Work to complete — Type out the complete listing below word for word, without its pictures.

• • •

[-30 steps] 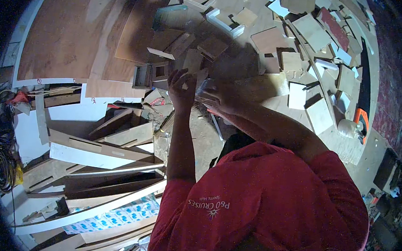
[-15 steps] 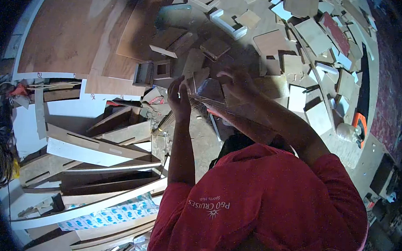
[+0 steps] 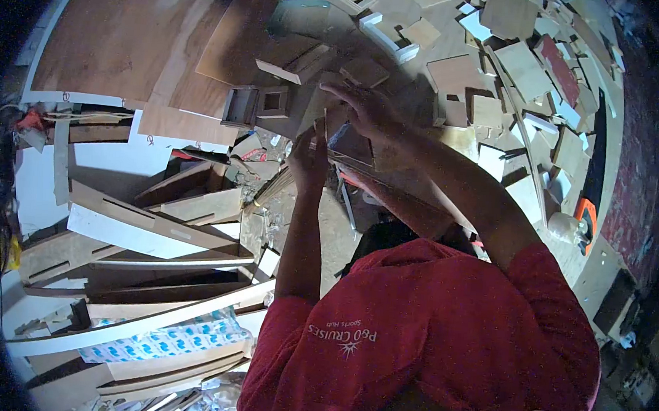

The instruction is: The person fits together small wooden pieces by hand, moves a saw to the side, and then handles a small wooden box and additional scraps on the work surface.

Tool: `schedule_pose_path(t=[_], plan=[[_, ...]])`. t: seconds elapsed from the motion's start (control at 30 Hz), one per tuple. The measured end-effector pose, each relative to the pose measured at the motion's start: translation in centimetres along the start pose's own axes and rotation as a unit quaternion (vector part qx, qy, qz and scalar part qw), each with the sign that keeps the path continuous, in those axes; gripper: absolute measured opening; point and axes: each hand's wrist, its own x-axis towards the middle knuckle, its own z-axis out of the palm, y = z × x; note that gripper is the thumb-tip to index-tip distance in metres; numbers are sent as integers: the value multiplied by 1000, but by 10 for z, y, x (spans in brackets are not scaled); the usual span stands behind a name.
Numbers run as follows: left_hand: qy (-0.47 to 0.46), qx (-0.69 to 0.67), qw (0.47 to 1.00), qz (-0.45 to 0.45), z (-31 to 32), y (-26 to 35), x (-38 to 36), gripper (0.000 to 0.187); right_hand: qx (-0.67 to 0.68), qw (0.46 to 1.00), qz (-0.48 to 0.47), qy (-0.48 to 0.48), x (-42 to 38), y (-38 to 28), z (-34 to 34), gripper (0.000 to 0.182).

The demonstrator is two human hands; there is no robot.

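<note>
My left hand (image 3: 307, 158) is at the near left edge of a small wooden frame-like piece (image 3: 352, 160), its fingers closed around an upright part of it. My right hand (image 3: 368, 115) reaches over the same piece from the right, fingers stretched to the left and holding nothing that I can see. A dark bluish patch shows inside the piece, below my right hand. Just beyond my hands lies a brown wooden block (image 3: 365, 72). Two small open boxes (image 3: 241, 106) stand to the left.
Large plywood sheets (image 3: 112, 37) lie at the upper left. Cut boards (image 3: 153, 220) are stacked at the lower left. Many wood offcuts (image 3: 522, 70) are scattered at the upper right, near an orange-handled saw (image 3: 587, 223). Thin sticks (image 3: 273, 186) lie beside my left forearm.
My right hand has moved left and forward over the piece, its fingers now stretched out. My left hand has moved slightly right and closed on the piece. The view has shifted a little.
</note>
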Motion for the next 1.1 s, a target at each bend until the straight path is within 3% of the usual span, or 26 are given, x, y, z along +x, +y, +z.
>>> schedule_pose_path(t=[0.03, 0.07, 0.13, 0.17, 0.27, 0.47, 0.53, 0.57, 0.63, 0.67, 0.73, 0.87, 0.9, 0.97, 1.1], plan=[[5, -5, 1000, -4, 0, 3, -1, 20, -31, 997, -64, 34, 3, 3, 4, 62], [-7, 52, 999, -2, -1, -6, -4, 17, -30, 997, -67, 30, 4, 6, 6, 62], [-7, 27, 999, -26, 1, -10, -7, 17, -23, 997, -11, -74, 7, 6, 3, 60], [-10, 2, 999, -48, 3, -12, -9, 16, -24, 997, -13, -79, 7, 5, 2, 60], [-34, 91, 995, -39, 0, -5, -9, 15, -63, 993, -44, -88, 8, 5, 2, 61], [-21, 95, 995, -4, 1, 4, -9, 16, -101, 989, -94, -49, 2, 14, 8, 63], [-21, 116, 993, 11, 7, -11, -10, 17, -74, 991, -7, -110, 0, 10, 6, 64], [-22, 137, 990, 28, 9, -18, -11, 18, -74, 991, -8, -111, -1, 7, 6, 64], [-20, 120, 992, 37, 9, -22, -12, 19, 113, 990, 67, -40, -1, 1, 6, 66], [-18, 103, 993, 47, 9, -24, -12, 19, 113, 990, 67, -40, -1, 2, 5, 66], [-29, 115, 992, 31, 8, -22, -12, 19, -73, 993, -12, -96, -1, 4, 1, 65], [-57, 178, 982, 33, 4, -18, -10, 22, -23, 991, 45, -127, 1, 1, 0, 63], [-56, 177, 982, 32, 3, -14, -10, 22, -27, 995, 19, -92, 0, 5, 3, 62], [-22, 36, 998, -37, 0, -6, -12, 28, -31, 998, -8, -58, -3, 13, 8, 60], [-34, 54, 998, -17, -6, -15, -20, 33, -12, 999, -14, -41, -3, 12, 5, 56]])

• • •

Task solution —
[-30 steps] 
[-15 steps] 
[+0 steps] 

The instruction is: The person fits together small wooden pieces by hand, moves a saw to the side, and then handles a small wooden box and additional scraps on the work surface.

Tool: `schedule_pose_path(t=[_], plan=[[_, ...]])`. t: seconds elapsed from the motion's start (control at 30 Hz), one per tuple. The measured end-effector pose, each relative to the pose measured at the motion's start: translation in centimetres along the start pose's own axes and rotation as a unit quaternion (vector part qx, qy, qz and scalar part qw), each with the sign that keeps the path continuous, in those axes; gripper: absolute measured opening; point and axes: each hand's wrist, its own x-axis towards the middle knuckle, its own z-axis out of the palm, y = z × x; note that gripper is the thumb-tip to index-tip distance in metres; numbers are sent as integers: the value multiplied by 1000, but by 10 for z, y, x (spans in brackets are not scaled); the usual span stands behind a name.
Numbers run as follows: left_hand: qy (-0.47 to 0.46), qx (-0.69 to 0.67), qw (0.47 to 1.00), qz (-0.45 to 0.45), z (-31 to 32), y (-26 to 35), x (-38 to 36), gripper (0.000 to 0.187); right_hand: qx (-0.67 to 0.68), qw (0.46 to 1.00), qz (-0.48 to 0.47), qy (-0.48 to 0.48), x (-42 to 38), y (-38 to 28), z (-34 to 34), gripper (0.000 to 0.182).

The demonstrator is two human hands; there is no robot.

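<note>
My left hand (image 3: 307, 158) is at the near left edge of a small wooden frame-like piece (image 3: 352, 160), its fingers closed around an upright part of it. My right hand (image 3: 368, 115) reaches over the same piece from the right, fingers stretched to the left and holding nothing that I can see. A dark bluish patch shows inside the piece, below my right hand. Just beyond my hands lies a brown wooden block (image 3: 365, 72). Two small open boxes (image 3: 241, 106) stand to the left.
Large plywood sheets (image 3: 112, 37) lie at the upper left. Cut boards (image 3: 153, 220) are stacked at the lower left. Many wood offcuts (image 3: 522, 70) are scattered at the upper right, near an orange-handled saw (image 3: 587, 223). Thin sticks (image 3: 273, 186) lie beside my left forearm.
My right hand has moved left and forward over the piece, its fingers now stretched out. My left hand has moved slightly right and closed on the piece. The view has shifted a little.
</note>
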Motion for the next 1.1 s, a target at each bend until the straight path is within 3% of the usual span, or 26 are given, x, y, z along +x, +y, +z.
>>> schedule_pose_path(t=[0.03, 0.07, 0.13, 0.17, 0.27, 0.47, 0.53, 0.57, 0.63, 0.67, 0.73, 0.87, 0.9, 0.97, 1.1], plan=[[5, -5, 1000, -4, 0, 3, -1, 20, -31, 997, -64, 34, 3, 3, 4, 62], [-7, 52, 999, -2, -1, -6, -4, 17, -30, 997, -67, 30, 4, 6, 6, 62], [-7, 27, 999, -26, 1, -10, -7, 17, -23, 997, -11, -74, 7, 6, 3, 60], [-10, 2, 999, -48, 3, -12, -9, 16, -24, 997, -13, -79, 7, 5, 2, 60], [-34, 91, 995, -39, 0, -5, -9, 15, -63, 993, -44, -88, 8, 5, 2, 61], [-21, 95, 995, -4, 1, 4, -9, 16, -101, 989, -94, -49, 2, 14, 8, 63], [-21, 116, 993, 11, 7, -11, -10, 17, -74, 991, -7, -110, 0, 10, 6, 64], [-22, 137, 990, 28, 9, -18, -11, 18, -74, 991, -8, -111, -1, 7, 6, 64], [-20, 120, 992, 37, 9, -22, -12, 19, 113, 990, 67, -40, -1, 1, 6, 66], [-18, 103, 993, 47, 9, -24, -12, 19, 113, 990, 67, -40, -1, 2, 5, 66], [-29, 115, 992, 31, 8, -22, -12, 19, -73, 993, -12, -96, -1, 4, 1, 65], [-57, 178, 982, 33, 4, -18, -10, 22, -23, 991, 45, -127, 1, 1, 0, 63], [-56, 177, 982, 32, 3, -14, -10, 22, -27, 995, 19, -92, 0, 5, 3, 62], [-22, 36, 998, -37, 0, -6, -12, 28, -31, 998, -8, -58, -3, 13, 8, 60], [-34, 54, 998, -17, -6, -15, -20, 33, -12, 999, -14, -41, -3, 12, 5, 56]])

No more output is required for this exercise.